‘Concentrate on the actual experience which is thoroughly enjoyable’: KNOT – Darkfield (Online review)

In Audio, Online shows, Opinion, Plays, Reviews by John ChapmanLeave a Comment

I tend to like theatre when it attempts to do something a bit different from the usual format of putting a bunch of people onstage – or these days in front of a camera. That’s not to say that I don’t like that too but there’s something about adding an extra dimension to proceedings which really makes those sorts of shows stand out. It’s something that Alan Ayckbourn is particularly good at in pieces such as The Norman ConquestsIntimate Exchanges and House And Garden. All of these are multi-part plays in which layers of time and space are important to the unfolding action and the audiences are drawn into watching events from a variety of perspectives. Sometimes dubbed “event theatre”, a rather more compact version has reached the airwaves courtesy of binaural immersive audio supremos Darkfield who released their first Darkfield Radio trilogy last year.

Simply called Knot, this is a three-part play which requires the listener to be at a specified (though general) location at a certain time, then to connect to an app and let Darkfield do the rest. This is site specific theatre taken to the next level. Thus it was that at 2pm yesterday I found myself sitting on a park bench, headphones on, eyes tight shut as instructed, awaiting developments.

A soothing voice introduces the idea that everything is going to be rather fluid, that reality and the narrative are going to be fused and the story, if it can be called that, begins. Top tip: sit on the left hand end of the bench and make sure your headphones are on the right way round because a woman is going to sit next to you and talk about what is happening in their life. This is far from clear but seems to involve a box, a meeting and a sense of foreboding. The dialogue is punctuated by other minor incidents (a child’s voice, bicycles passing) all of which seem natural to the location but which have significance – mentally store these away for later. At the end of the section a car pulls up and you are firmly asked to get in.

This was my cue to relocate for part two which took place at the top of the next hour and had me sitting in the front passenger seat of my car with a seat belt on. You are taken on “a journey” with the driver’s voice to your right and a third figure apparently seated behind you. They too are obsessed with a box (THE box) but don’t seem too sure whether they have yet picked it up or not and whether they are on the way to a meeting or on their way from a meeting.

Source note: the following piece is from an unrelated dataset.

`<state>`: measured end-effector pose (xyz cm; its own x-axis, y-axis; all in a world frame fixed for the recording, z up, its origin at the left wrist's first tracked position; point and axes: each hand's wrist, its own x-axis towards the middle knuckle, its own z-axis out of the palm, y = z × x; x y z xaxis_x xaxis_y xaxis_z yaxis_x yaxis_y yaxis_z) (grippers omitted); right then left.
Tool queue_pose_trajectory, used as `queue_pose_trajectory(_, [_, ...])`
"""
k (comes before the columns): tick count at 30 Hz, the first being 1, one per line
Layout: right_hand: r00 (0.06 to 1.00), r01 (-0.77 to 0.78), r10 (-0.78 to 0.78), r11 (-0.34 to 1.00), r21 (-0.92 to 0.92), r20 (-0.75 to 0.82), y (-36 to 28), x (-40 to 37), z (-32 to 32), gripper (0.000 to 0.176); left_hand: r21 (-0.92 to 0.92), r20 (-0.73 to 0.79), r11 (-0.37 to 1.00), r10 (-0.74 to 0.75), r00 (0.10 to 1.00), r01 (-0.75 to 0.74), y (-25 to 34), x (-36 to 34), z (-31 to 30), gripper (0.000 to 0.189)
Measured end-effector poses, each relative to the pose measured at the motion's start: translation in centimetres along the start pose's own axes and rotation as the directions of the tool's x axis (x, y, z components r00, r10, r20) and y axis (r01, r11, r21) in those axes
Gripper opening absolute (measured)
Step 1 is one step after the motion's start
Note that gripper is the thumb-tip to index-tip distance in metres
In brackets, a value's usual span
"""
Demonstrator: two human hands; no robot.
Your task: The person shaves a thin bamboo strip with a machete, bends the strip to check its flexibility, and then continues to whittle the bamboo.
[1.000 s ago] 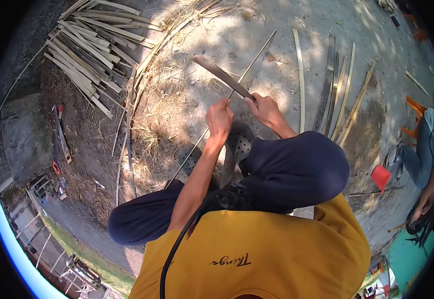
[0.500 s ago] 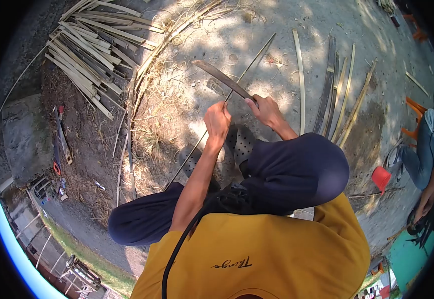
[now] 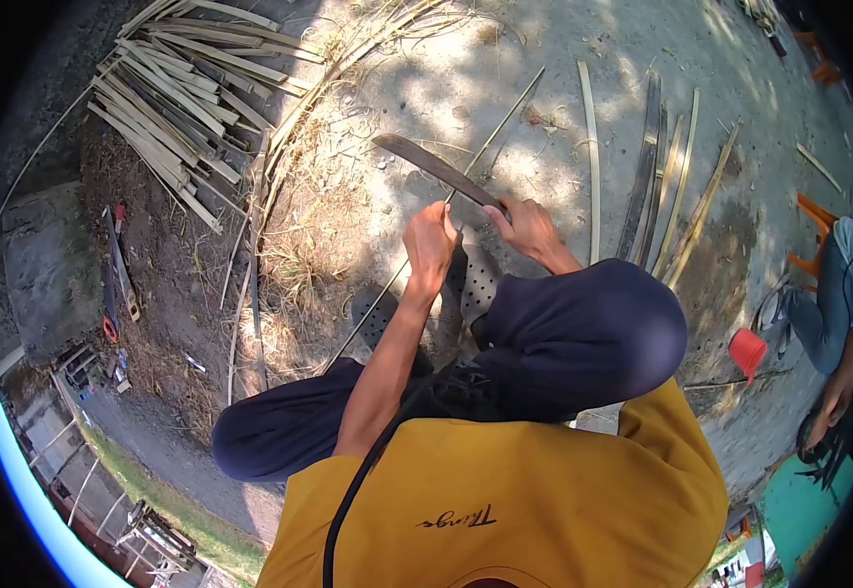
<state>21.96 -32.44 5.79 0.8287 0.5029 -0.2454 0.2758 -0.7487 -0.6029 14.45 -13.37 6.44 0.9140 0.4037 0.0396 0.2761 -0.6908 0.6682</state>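
A long thin strip [image 3: 502, 125] slants from the upper right down to my left knee. My left hand [image 3: 430, 242] is closed round it near its middle. In my right hand [image 3: 532, 231] is the handle of a large curved knife, its handle hidden by the fingers. The dark blade [image 3: 426, 161] points up and to the left and crosses the strip just above my left fist. Whether the edge bites into the strip is too small to tell.
Split strips [image 3: 167, 108] are piled at the upper left. More strips [image 3: 642, 167] lie on the ground at the right. A saw [image 3: 111, 274] is at the left, a red bucket [image 3: 747, 351] at the right. Another person [image 3: 828, 314] sits at the far right.
The knife and my right hand have moved slightly down, closer to my left fist. My left hand has barely shifted and still holds the strip.
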Motion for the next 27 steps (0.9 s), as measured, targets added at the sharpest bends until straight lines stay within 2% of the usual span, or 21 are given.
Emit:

There’s a phone call with the woman in the park which only deepens the central mystery. Part three (by now it was 4.00 pm) occurs in “the largest room in your house” sitting on a chair as the other characters drink tea and form a circle for a discussion. This is the oft mentioned meeting though soon it turns into a bizarre ritual with participants intoning apparently significant phrases (which goes on for far too long) as the drama comes to a conclusion.

Except that it doesn’t – the clue as to why is in the title. A knot is an intricate shape with no discernible beginning and end which loops backwards and forwards through itself to become an apparently systematic tangle. That’s what we have in this play and the audience member is ensnared in the middle as events repeat and wind round themselves such that there seems to be no means of escape. It is difficult to say what Glen Neath’s script is all about as it forms an apparently random, though in fact intricately plotted experience which still borders on the plain silly; so, my advice is not to try. Concentrate instead on the actual experience which is thoroughly enjoyable. David Rosenberg’s sound design is superb with lashings of intricate detail which enhance the aural dimension of the chosen locations; the rain supposedly falling on the car roof top had me taking a sneaky peek to see if the weather had actually turned. And the placement of the voices through the use of binaural sound can be shiver inducing. In the end, though – not that there is one – you will almost certainly be baffled. Viola’s famous line from Twelfth Night: “It is too hard a knot for me t’untie” comes to mind. And I suspect that is exactly the outcome which Darkfield is aiming for.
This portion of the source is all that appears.